Start of GIVEN DATA

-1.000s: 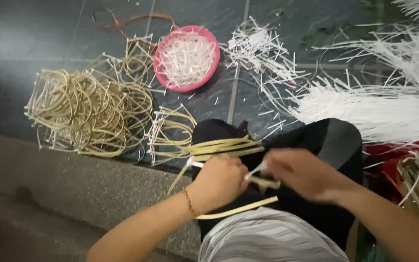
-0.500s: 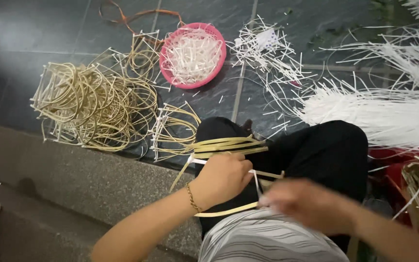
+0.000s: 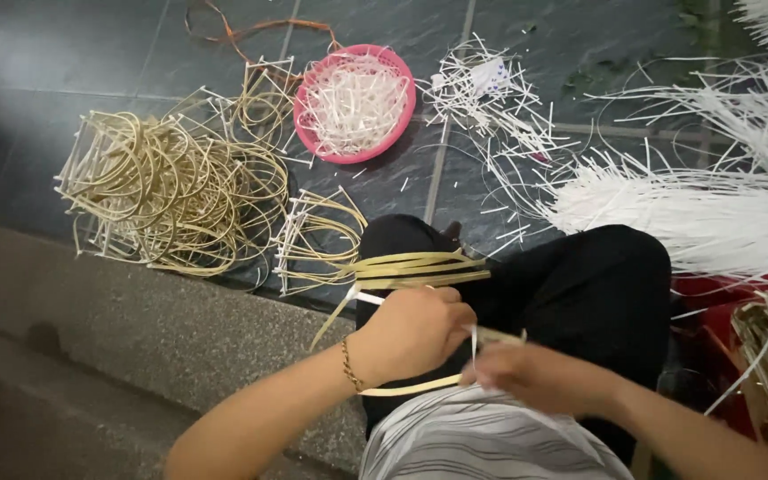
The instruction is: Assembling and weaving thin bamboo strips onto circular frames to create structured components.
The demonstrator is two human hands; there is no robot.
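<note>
My left hand (image 3: 412,333), with a thin bracelet at the wrist, is closed around a bundle of flat yellow-green cane strips (image 3: 420,268) that fan out over my lap. My right hand (image 3: 535,378) is just beside it, low over my striped shirt, pinching a thin white strip (image 3: 474,345) that runs up between the two hands. The right hand is blurred, and its fingers partly hide the strip's end. My knees in black trousers (image 3: 580,284) lie under both hands.
A pile of looped cane frames (image 3: 171,191) lies on the dark tiled floor at left, with a smaller frame (image 3: 313,240) by my knee. A pink basket (image 3: 355,102) holds white strips. Loose white strips (image 3: 722,213) spread at right. A stone ledge (image 3: 135,329) runs below.
My right hand has dropped from beside the left hand toward my lap, drawing the white strip down. The left hand has kept its hold on the cane bundle.
</note>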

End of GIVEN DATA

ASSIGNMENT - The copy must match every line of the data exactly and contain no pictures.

RESPONSE FOR THIS EXERCISE -
-1.000s: 
-0.500s: 
+0.000s: 
The instruction is: Assembling and weaving thin bamboo strips onto circular frames to create structured components.
The demonstrator is two human hands; there is no robot.
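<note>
My left hand (image 3: 412,333), with a thin bracelet at the wrist, is closed around a bundle of flat yellow-green cane strips (image 3: 420,268) that fan out over my lap. My right hand (image 3: 535,378) is just beside it, low over my striped shirt, pinching a thin white strip (image 3: 474,345) that runs up between the two hands. The right hand is blurred, and its fingers partly hide the strip's end. My knees in black trousers (image 3: 580,284) lie under both hands.
A pile of looped cane frames (image 3: 171,191) lies on the dark tiled floor at left, with a smaller frame (image 3: 313,240) by my knee. A pink basket (image 3: 355,102) holds white strips. Loose white strips (image 3: 722,213) spread at right. A stone ledge (image 3: 135,329) runs below.
My right hand has dropped from beside the left hand toward my lap, drawing the white strip down. The left hand has kept its hold on the cane bundle.
</note>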

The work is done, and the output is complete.